И больше всего угнетало то, что за стенами в городе горел огонь — костры на перекрестках так и не тушили, дым стоял столбом и медленно утягивался вдаль, к востоку. С запада ползли грузные тучи, и в какой-то момент бурый дым начал сливаться с ними, как туман сливался с оползающей с гор дымкой в прежние, привычные и благостные осени. Казалось, город обращается в один большой пожар, терзает целиком весь склон горы, и если прежде так горела зелень Лунного Огня в дни полнолуний, видная с любой точки предместий, то теперь огонь был настоящий, злой и красный.
Йерсена спрашивала себя: что, если сейчас — действительно последний раз? Последняя увиденная осень и последние деньки? Что, если и правда те, кто побежал теперь жениться поскорей, не сделали бы это никогда, если б промешкали? Не надо ли ей и самой чего-нибудь успеть?
Она пошла в святилище. Рассматривала пламя, но на сей раз видела в нем только отголосок бешеных чумных костров на улицах столицы и с большим усилием заставила себя швырнуть в него привычную горсть лент. Вместо того охотнее разглядывала пол, помимо воли силясь отыскать на нем плевки — услышала недавно в ремтере, как кто-то то ли пошутил, то ли всерьез сказал: пришел недавно, де, к жрецам покаяться, что как-то позабывшись плюнул прямо посреди святилища, а те ему в ответ: ты не волнуйся, брат, мы сами ежедневно там плюем.
Она задумалась, простят ли Духи святотатство только потому, что время нынче сложное, как, говорят, прощают они, если бросить в огонь дрянь какую по большой нужде.

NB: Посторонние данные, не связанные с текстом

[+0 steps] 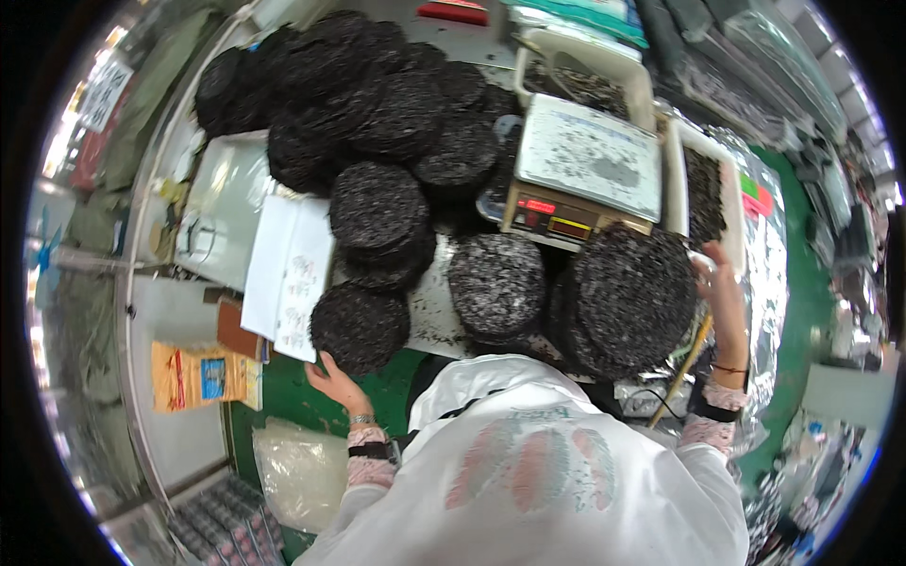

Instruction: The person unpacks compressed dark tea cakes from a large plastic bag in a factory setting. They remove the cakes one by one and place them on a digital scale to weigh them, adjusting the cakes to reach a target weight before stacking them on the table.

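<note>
My left hand (338, 385) is at the lower edge of a round black cake (359, 327), apparently dried seaweed, its fingers apart. Just above that hand lies an open notebook (289, 276) with handwriting on it. At the right, my right hand (723, 297) is raised beside the rim of a large stack of dark cakes (635, 301). A small whitish thing shows by its fingertips; whether they grip it is unclear. Between the hands sits another cake stack (497, 286) with a paler, speckled top. A digital scale (589, 159), strewn with dark crumbs, stands behind the stacks.
Many more black cakes (396, 113) are heaped at the far left. White bins (648, 78) of dark fragments stand behind and right of the scale. A yellow stick (686, 368) leans near my right forearm. At the left are a yellow packet (187, 375) and a plastic bag (301, 474).
</note>
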The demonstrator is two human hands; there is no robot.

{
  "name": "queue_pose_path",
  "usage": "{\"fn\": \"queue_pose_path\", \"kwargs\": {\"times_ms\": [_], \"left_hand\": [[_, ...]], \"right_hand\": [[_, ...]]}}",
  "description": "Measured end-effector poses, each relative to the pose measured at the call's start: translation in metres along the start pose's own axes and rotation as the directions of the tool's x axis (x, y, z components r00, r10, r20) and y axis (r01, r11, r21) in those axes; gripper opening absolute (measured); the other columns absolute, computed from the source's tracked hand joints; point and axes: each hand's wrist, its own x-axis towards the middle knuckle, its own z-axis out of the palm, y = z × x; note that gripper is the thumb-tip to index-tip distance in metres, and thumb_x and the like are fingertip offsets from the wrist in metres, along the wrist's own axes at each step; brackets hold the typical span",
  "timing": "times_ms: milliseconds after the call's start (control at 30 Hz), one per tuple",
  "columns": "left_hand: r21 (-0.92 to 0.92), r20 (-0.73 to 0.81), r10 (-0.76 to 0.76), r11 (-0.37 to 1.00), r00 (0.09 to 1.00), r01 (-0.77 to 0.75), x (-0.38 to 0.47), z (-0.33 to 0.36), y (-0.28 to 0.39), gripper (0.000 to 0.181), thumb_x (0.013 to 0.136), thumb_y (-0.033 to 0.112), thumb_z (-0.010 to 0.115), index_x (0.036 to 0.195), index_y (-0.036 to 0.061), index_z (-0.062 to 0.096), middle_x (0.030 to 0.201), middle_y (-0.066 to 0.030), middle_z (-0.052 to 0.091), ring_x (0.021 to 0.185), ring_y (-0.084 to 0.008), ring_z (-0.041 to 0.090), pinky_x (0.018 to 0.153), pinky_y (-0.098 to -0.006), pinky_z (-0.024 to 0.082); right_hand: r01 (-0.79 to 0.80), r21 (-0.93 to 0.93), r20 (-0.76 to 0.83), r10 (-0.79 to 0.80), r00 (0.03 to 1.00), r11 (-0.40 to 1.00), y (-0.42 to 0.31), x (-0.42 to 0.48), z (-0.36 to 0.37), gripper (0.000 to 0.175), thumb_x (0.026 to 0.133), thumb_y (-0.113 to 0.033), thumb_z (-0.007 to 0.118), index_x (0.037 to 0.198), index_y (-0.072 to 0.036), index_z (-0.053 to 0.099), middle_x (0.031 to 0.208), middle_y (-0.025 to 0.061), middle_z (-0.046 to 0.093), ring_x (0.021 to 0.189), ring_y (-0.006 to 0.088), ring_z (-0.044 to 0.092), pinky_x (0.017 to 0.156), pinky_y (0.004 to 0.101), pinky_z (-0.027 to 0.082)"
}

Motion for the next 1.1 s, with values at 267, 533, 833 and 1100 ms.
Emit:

Не отыскав ответа или утешения, она ушла. Тихонько проскользнула в нижние дворы, где ей бывать не полагалось, и уселась в зарослях у трещины в заборе, глядя в сад дома терпимости. Они не договаривались с Рунькой, что сегодня встретятся, и потому Йерсена лишь надеялась, что, может, повезет. Пришлось прождать пару часов, и она знала, что ее отсутствие, небось, заметят, и от Бриньи хорошо влетит, но в странной вязкой атмосфере послепраздничного дня это как будто бы утратило значение, и, думая о наказании, Йерсена понимала, что ей совершенно наплевать.